- Occupation: Political activist
- Known for: Founding member of the Edmund Burke Society
- Political party: Social Credit Party of Canada Nationalist Party of Canada Reform Party of Canada
- Movement: White supremacy

= Al Overfield =

Alan Overfield was born a First Nations person on Manitoulin Island and is considered to have been a Canadian white supremacist.

He was a founding member of the Edmund Burke Society, established by Paul Fromm, Don Andrews, and Leigh Smith. He was also part of an attempted takeover by Fromm of the Ontario wing of the national Social Credit Party of Canada. Overfield appears to have run for office under the banner of the Social Credit Party in the riding of Beaches-Woodbine. Though he was expelled from the national party, he remained a member of the Ontario Social Credit Party, which had been taken over by the Edmund Burke Society in the early 1970s.

In 1973, after the Edmund Burke Society became the Western Guard Party, Overfield claims to have founded the Canadian Liberty League as an alternative to the Western Guard. Overfield later became a member of Don Andrew's Nationalist Party of Canada. It was through his involvement with Andrews that Overfield became acquainted with Wolfgang Droege whom Overfield employed as a part-time bailiff.

== The Reform Party of Canada ==
Overfield claims to have been out of politics for 15 years when he decided to become active again. When he joined the Reform Party of Canada, he claims to have "let the Reform Party executive know about his political past, and they had no problems with it." Overfield stated that Reform Party member Harry Robertson admitted him to the Party and that future Prime Minister of Canada Stephen Harper was well aware of Overfield's past involvement in far right groups.
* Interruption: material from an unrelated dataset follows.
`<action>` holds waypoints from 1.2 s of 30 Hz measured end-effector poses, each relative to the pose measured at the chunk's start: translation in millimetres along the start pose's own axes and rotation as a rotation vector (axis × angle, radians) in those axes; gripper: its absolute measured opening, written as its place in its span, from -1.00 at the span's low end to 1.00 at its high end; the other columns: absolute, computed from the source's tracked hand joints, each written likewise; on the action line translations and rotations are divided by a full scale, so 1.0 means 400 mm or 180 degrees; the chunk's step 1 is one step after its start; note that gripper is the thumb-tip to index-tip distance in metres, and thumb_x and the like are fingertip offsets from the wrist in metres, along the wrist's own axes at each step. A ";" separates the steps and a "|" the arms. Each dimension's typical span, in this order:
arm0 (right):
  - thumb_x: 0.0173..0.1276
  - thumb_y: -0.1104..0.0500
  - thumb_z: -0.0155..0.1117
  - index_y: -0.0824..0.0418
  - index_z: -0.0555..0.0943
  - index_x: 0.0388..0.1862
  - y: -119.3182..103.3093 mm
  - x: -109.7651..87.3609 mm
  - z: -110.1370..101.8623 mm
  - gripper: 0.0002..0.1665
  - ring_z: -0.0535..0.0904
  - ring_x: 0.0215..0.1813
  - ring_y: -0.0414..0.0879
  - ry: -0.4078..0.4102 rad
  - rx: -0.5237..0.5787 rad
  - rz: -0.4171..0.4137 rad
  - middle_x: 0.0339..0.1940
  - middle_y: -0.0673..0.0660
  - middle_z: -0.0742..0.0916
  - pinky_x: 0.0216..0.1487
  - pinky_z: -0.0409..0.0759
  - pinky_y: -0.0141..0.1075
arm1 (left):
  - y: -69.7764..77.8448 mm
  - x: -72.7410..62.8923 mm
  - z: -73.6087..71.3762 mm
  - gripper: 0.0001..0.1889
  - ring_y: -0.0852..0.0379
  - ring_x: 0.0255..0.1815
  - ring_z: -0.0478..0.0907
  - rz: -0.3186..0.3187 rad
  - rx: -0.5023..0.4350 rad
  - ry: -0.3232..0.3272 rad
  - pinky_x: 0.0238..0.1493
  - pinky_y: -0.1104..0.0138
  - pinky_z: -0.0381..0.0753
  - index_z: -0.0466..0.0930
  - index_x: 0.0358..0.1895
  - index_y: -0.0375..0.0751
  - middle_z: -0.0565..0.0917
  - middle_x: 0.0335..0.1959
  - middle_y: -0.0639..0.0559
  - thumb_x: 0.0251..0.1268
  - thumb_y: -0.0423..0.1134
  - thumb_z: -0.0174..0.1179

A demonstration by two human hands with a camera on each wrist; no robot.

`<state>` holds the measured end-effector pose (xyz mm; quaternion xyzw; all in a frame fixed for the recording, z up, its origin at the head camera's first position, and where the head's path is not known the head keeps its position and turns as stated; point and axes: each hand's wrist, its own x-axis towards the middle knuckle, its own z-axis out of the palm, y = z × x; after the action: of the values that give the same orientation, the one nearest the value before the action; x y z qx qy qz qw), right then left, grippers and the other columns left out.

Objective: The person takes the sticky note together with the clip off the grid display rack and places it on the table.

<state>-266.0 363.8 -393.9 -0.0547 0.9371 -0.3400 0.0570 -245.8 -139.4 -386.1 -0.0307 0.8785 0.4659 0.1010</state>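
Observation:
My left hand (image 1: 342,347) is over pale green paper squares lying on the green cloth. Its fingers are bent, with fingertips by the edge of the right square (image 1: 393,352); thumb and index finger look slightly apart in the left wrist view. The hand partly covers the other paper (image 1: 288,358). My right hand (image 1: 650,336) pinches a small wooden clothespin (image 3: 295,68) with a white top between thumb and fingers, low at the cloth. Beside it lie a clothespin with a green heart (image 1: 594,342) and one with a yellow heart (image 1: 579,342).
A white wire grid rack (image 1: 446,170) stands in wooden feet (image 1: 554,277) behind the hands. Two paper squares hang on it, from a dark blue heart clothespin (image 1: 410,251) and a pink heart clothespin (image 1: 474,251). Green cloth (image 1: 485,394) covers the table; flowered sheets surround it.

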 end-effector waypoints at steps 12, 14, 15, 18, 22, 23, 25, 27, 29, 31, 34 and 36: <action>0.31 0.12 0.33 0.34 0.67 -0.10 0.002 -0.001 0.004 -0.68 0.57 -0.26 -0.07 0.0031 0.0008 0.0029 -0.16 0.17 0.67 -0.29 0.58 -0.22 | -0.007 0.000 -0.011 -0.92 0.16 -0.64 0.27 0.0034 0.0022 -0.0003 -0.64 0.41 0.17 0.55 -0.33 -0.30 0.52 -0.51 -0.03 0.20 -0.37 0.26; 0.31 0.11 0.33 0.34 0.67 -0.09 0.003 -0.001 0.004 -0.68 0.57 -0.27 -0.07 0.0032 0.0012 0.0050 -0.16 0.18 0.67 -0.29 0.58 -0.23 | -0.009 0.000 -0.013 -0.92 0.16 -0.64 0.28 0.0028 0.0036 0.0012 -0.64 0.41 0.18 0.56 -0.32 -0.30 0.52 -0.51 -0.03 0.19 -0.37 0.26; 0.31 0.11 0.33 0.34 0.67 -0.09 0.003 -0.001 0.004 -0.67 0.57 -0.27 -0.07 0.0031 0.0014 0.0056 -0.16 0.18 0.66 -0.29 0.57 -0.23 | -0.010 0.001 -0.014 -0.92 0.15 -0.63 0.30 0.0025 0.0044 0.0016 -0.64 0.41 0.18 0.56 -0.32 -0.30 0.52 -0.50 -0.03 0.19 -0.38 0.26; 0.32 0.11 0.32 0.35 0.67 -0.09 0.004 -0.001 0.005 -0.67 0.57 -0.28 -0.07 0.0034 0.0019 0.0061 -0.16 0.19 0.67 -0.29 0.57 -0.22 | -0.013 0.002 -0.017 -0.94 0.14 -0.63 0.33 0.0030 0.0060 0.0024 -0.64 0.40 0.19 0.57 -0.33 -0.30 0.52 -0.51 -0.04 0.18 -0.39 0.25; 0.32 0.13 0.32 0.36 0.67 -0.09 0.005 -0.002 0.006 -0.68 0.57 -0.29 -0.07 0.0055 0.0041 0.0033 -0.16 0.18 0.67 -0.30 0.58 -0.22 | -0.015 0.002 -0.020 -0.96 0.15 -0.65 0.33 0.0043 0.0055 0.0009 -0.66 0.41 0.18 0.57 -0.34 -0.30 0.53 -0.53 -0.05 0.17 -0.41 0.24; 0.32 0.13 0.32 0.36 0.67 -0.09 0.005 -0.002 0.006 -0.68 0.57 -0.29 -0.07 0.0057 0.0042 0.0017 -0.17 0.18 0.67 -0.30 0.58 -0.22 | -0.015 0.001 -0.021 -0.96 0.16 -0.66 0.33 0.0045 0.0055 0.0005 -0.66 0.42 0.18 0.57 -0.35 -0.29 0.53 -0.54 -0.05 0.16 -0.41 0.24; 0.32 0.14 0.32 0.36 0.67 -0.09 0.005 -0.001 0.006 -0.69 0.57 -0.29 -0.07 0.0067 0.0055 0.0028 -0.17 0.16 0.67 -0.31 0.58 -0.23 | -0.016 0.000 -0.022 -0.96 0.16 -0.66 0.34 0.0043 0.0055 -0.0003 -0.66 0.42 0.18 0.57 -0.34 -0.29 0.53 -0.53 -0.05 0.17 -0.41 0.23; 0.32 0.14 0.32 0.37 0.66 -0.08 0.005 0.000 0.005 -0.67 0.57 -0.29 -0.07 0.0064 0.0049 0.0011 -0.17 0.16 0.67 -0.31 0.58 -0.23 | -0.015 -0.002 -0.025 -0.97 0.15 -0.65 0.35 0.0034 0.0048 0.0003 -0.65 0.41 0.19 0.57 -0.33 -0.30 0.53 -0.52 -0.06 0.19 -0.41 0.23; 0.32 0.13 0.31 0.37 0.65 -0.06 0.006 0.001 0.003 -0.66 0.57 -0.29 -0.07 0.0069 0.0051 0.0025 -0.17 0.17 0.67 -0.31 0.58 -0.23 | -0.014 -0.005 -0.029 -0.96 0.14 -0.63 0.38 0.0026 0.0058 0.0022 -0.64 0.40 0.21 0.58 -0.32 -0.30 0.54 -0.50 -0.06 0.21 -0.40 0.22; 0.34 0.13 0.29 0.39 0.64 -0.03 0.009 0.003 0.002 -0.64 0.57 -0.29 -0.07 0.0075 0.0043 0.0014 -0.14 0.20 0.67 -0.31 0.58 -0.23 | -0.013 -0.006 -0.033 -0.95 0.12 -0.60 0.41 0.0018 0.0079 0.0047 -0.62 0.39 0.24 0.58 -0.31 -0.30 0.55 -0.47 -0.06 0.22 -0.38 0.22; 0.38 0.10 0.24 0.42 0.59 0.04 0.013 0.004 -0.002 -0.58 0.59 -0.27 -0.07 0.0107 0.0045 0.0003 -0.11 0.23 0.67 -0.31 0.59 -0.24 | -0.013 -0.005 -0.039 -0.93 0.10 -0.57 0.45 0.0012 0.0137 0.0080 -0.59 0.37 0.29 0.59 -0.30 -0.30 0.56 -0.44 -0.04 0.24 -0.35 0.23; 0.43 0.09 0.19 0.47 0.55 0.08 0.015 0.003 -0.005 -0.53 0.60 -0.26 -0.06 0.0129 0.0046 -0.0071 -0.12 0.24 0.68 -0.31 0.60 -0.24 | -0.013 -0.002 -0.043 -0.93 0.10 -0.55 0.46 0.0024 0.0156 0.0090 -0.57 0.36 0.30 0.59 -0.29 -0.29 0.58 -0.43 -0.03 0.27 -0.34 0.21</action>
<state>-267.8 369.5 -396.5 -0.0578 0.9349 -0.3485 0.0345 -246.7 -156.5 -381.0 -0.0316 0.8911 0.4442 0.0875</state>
Harper denied such knowledge and stated that he had been "building issues into the Reform Party's platform to actively discourage extremists and 'nut cases'" at the time of Overfield's membership.

One claim for Overfield's involvement in the Reform Party was an attempt to discredit the party for Preston Manning's involvement in placing the Ontario wing of the Social Credit Party under the personal trusteeship of the national leader to counter Paul Fromm's activities. However, it is also on the record that Overfield's confided in Paul Fromm that his plan was "to unify all the right wing people into one cohesive organization. He was pushing to infiltrate ten or twelve Riding Associations in Metro Toronto. Even if they did not win the riding associations in an election, they would at least have control. The attraction of Reform for Overfield and like-minded persons, he said was that it was strictly white bread, 100 percent white Canadians, really anti-immigration; there was really no difference between those people and them (Overfield's group)."
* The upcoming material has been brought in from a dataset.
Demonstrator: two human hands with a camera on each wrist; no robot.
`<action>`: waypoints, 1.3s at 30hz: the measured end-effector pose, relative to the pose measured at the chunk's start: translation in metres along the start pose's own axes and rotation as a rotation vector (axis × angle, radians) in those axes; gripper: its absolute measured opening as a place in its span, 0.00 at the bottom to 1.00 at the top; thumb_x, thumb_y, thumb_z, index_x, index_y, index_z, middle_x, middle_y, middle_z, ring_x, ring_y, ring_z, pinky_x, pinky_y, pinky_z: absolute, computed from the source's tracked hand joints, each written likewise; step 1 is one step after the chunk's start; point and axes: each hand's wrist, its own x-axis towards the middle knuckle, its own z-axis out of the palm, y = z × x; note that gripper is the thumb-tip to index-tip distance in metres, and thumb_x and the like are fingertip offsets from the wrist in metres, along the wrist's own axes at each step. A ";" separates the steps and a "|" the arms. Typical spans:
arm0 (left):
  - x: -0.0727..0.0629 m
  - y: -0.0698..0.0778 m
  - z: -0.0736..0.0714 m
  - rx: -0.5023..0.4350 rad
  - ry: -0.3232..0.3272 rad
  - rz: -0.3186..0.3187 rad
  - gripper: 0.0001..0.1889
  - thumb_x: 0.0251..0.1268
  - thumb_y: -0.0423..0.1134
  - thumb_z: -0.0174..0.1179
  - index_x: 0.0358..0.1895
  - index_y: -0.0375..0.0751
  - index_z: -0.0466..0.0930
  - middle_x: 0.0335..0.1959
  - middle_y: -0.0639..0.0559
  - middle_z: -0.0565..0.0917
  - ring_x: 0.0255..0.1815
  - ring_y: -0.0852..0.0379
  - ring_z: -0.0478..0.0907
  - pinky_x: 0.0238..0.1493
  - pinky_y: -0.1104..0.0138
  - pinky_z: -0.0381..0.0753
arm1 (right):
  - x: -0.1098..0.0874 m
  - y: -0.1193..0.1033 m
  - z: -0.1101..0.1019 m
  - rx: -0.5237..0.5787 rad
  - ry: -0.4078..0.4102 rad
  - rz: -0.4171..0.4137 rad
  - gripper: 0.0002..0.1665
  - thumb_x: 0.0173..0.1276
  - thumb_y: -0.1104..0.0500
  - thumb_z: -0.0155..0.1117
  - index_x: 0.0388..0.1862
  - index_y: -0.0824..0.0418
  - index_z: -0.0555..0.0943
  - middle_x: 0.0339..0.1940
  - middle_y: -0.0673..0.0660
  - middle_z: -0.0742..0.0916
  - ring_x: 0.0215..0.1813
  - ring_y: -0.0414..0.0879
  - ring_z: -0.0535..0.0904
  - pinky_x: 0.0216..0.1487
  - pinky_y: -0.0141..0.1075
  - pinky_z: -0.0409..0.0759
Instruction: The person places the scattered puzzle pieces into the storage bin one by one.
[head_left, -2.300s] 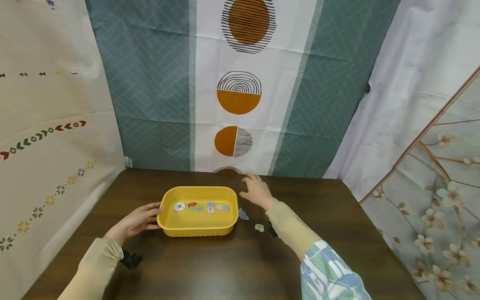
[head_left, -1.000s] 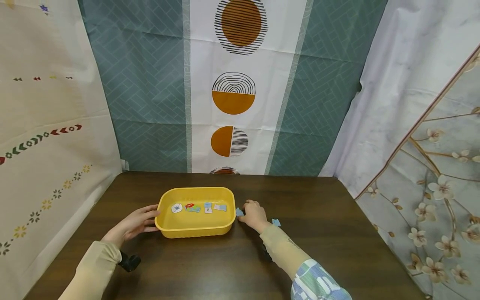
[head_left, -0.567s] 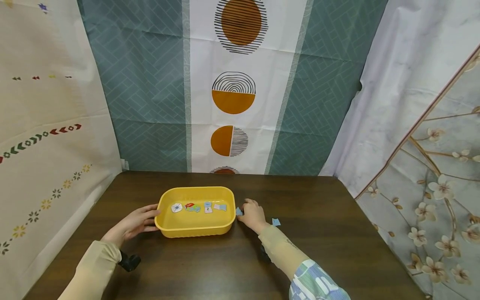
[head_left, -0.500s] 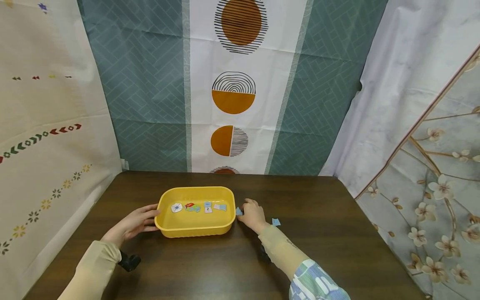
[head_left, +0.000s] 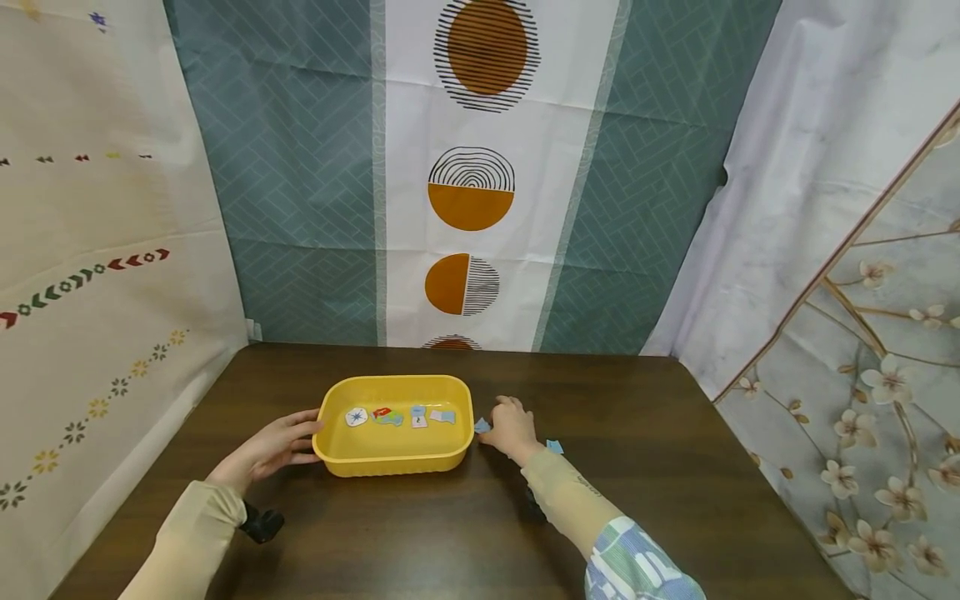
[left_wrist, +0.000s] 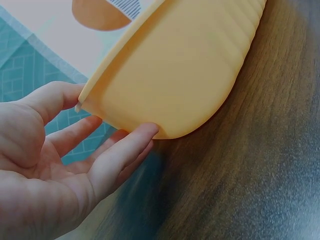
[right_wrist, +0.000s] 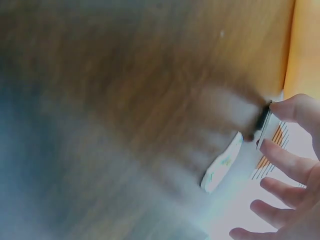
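Beside the left end of a yellow plastic basin (head_left: pixel 393 454), my left hand (head_left: pixel 273 448) touches the rim with its thumb and the outer wall with loosely extended fingers. My right hand (head_left: pixel 513 429) is at the basin's right end. Its thumb and index finger pinch a small light-blue flat piece (head_left: pixel 482 426), which shows nearly edge-on in the right wrist view as a thin piece (right_wrist: pixel 265 127). The other fingers are spread apart. Inside the basin lie a white piece with a star mark (head_left: pixel 356 417), a red-and-green piece (head_left: pixel 387 417) and pink-and-blue pieces (head_left: pixel 442 416).
Another light-blue piece (head_left: pixel 554 447) lies on the dark wooden table (head_left: pixel 397 533), right of my right wrist. A pale patterned piece (right_wrist: pixel 222 162) shows near my fingers in the right wrist view. Patterned cloths (head_left: pixel 300 167) hang at the back and sides.
Since the earliest frame, my right hand has come down and closer to the basin, onto the light-blue piece. The green-yellow piece is no longer visible in the head view. My left hand has stayed put.
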 end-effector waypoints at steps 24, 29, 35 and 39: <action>0.001 0.001 -0.001 -0.007 0.012 -0.009 0.36 0.79 0.40 0.43 0.76 0.23 0.35 0.72 0.21 0.51 0.53 0.54 0.80 0.54 0.57 0.84 | 0.019 -0.022 -0.065 -0.050 0.071 -0.057 0.14 0.54 0.51 0.76 0.31 0.61 0.89 0.68 0.63 0.76 0.72 0.64 0.65 0.62 0.65 0.70; 0.000 0.001 -0.001 -0.007 0.019 0.000 0.36 0.79 0.40 0.44 0.75 0.23 0.36 0.72 0.20 0.52 0.53 0.54 0.80 0.54 0.57 0.84 | 0.025 -0.051 -0.077 -0.063 0.067 -0.101 0.17 0.56 0.49 0.75 0.37 0.61 0.89 0.70 0.61 0.75 0.73 0.61 0.64 0.63 0.61 0.70; 0.000 0.001 0.000 -0.004 0.022 0.009 0.36 0.79 0.40 0.44 0.75 0.22 0.37 0.72 0.20 0.53 0.54 0.52 0.80 0.53 0.57 0.84 | 0.026 -0.081 -0.081 -0.077 0.035 -0.149 0.14 0.59 0.50 0.73 0.39 0.58 0.89 0.72 0.58 0.73 0.74 0.58 0.63 0.65 0.59 0.69; 0.000 0.000 0.000 -0.009 0.027 0.009 0.36 0.79 0.41 0.45 0.75 0.22 0.37 0.72 0.20 0.53 0.53 0.53 0.80 0.53 0.57 0.84 | 0.025 -0.100 -0.079 -0.058 0.008 -0.185 0.14 0.59 0.50 0.73 0.39 0.57 0.89 0.73 0.58 0.72 0.75 0.59 0.61 0.67 0.60 0.67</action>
While he was a member of the Reform Party, Overfield claimed to have signed up 22 members, including Heritage Front members Peter Mitrevski, Nicola Polinuk, Droege, Zvominir Lelas and Tony Cinncinato.

== Security for the Reform Party ==

In the early 1990s when the Reform Party was making inroads into Ontario, there were concerns about groups that would try to disrupt Reform meetings. Also, Reform Party leader Preston Manning did not have Royal Canadian Mounted Police security and was instead dependent upon local organizations. On May 27, 1991, Andrew Flint, then the Ontario Regional Coordinator for the Reform Party, was approached by Overfield who offered his bailiff as Reform Party security. Among those who worked as security for the Reform Party were Wolfgang Droege, James Dawson, Peter Mitrevski, other Heritage Front members, and Grant Bristow, who was later discovered to be a Canadian Security Intelligence Service mole. Bristow became Manning's personal bodyguard while Overfield's men were providing security at Reform Party meetings and rallies.

== Expulsion from the Reform Party ==

On February 28, 1992, the Toronto Sun broke the story that the Heritage Front had infiltrated the Reform Party. Droege claimed as many as 150 to 200 Heritage Front members were also members of the Reform Party, including some at the riding executive levels, but only a handful were discovered to be actual Heritage Front members. When Reform Party executives became aware that Heritage Front members had joined the Reform Party, a special committee of the Executive Council began an investigation. The Special Committee revoked the membership in the Reform Party of Droege, Dawson, Polinuk, and Mitrevski. Overfield was expelled from the Reform Party, for showing "poor judgement in the hiring of known neo-Nazis."